Plan Then Action:High-Level Planning Guidance Reinforcement Learning for LLM Reasoning
Zhihao Dou, Qinjian Zhao, Zhongwei Wan, Dinggen Zhang, Weida Wang, Towsif Raiyan, Benteng Chen, Qingtao Pan, Yang Ouyang, Zhiqiang Gao, Shufei Zhang, Sumon Biswas
TL;DR
This work tackles the lack of global planning in LLM reasoning by introducing Plan-Then-Action Enhanced Reasoning with Group Relative Policy Optimization (PTA-GRPO), a two-stage framework that first builds high-level analytic plans via planning-structured SFT and then refines planning and reasoning with guidance-aware RL. The PSR-CS stage creates an analytical-guided dataset and initializes the policy through supervised fine-tuning, while the PSG-RL stage extends GRPO with a composite reward that evaluates the quality of the high-level plan, the final outcome, and output format.
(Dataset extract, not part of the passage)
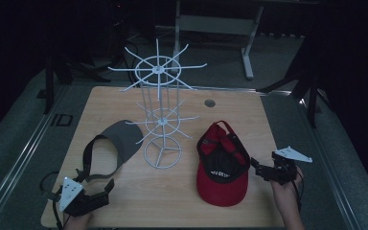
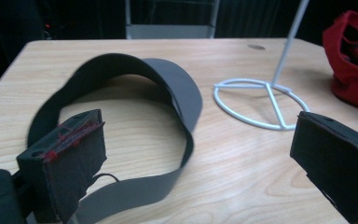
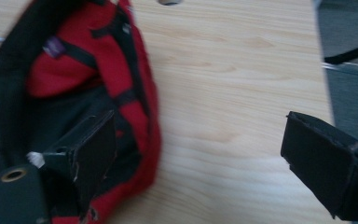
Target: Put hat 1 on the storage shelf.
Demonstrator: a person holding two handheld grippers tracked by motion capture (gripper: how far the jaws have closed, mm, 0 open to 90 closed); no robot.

The approach yields consistent improvements on mathematical reasoning benchmarks across multiple base models, with larger gains for weaker models and robust gains for stronger ones, validating the importance of explicit planning in LLM reasoning. Theoretical analysis shows that optimizing the analytic plan increases mutual information between the predicted and true answers, reducing error probability, and enabling more reliable global planning in CoT. Overall, PTA-GRPO offers a generalizable method for enhancing internal planning and reasoning in LLMs with practical impact on complex problem solving tasks.
Abstract
Large language models (LLMs) have demonstrated remarkable reasoning abilities in complex tasks, often relying on Chain-of-Thought (CoT) reasoning. However, due to their autoregressive token-level generation, the reasoning process is largely constrained to local decision-making and lacks global planning. This limitation frequently results in redundant, incoherent, or inaccurate reasoning, which significantly degrades overall performance. Existing approaches, such as tree-based algorithms and reinforcement learning (RL), attempt to address this issue but suffer from high computational costs and often fail to produce optimal reasoning trajectories. To tackle this challenge, we propose Plan-Then-Action Enhanced Reasoning with Group Relative Policy Optimization PTA-GRPO, a two-stage framework designed to improve both high-level planning and fine-grained CoT reasoning. In the first stage, we leverage advanced LLMs to distill CoT into compact high-level guidance, which is then used for supervised fine-tuning (SFT). In the second stage, we introduce a guidance-aware RL method that jointly optimizes the final output and the quality of high-level guidance, thereby enhancing reasoning effectiveness. We conduct extensive experiments on multiple mathematical reasoning benchmarks, including MATH, AIME2024, AIME2025, and AMC, across diverse base models such as Qwen2.5-7B-Instruct, Qwen3-8B, Qwen3-14B, and LLaMA3.2-3B. Experimental results demonstrate that PTA-GRPO consistently achieves stable and significant improvements across different models and tasks, validating its effectiveness and generalization.